Чтобы немного прийти в себя, я перечитывал прозрачные, прогретые немеркнущим светом любимые книги: «Вешние воды» Тургенева, «Голубую звезду» Бориса Зайцева, «Тристана и Изольду», «Манон Леско». Книги эти действительно сияли в сумраке смутных киевских вечеров, как нетленные звезды.
Я жил один. Мама с сестрой все еще были наглухо отрезаны от Киева. Я ничего о них не знал.
Я решил весной пробираться в Копань пешком, хотя меня и предупреждали, что по пути лежит буйная «Дымерская» республика и что живым я через эту республику не пройду. Но тут накатили новые события, и о путешествии пешком в Копань нечего было и думать.
Я был один со своими книгами. Я пытался кое-что писать, но все выходило бесформенно и напоминало бред.

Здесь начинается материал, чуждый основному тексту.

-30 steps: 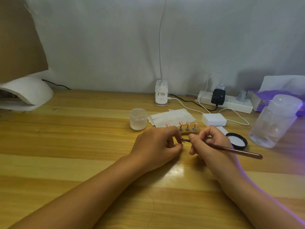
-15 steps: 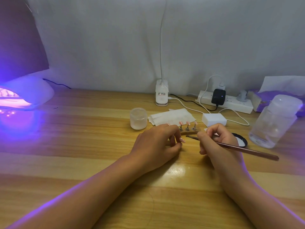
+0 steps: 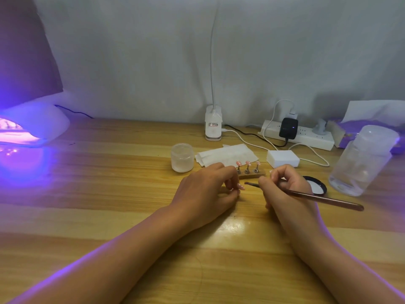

Одиночество со мной разделяли только ночи, когда тишина завладевала всем кварталом и нашим домом и не спали только редкие патрули, облака и звезды.
Шаги патрулей доносились издалека. Я каждый раз гасил коптилку, чтобы не наводить патрульных на наш дом. Изредка я слышал по ночам, как плакала Амалия, и думал о том, что ее одиночество гораздо тяжелее моего.
Каждый раз после ночных слез она несколько дней разговаривала со мной надменно и даже враждебно, но потом вдруг застенчиво и виновато улыбалась и снова начинала так же преданно заботиться обо мне, как заботилась о всех своих постояльцах.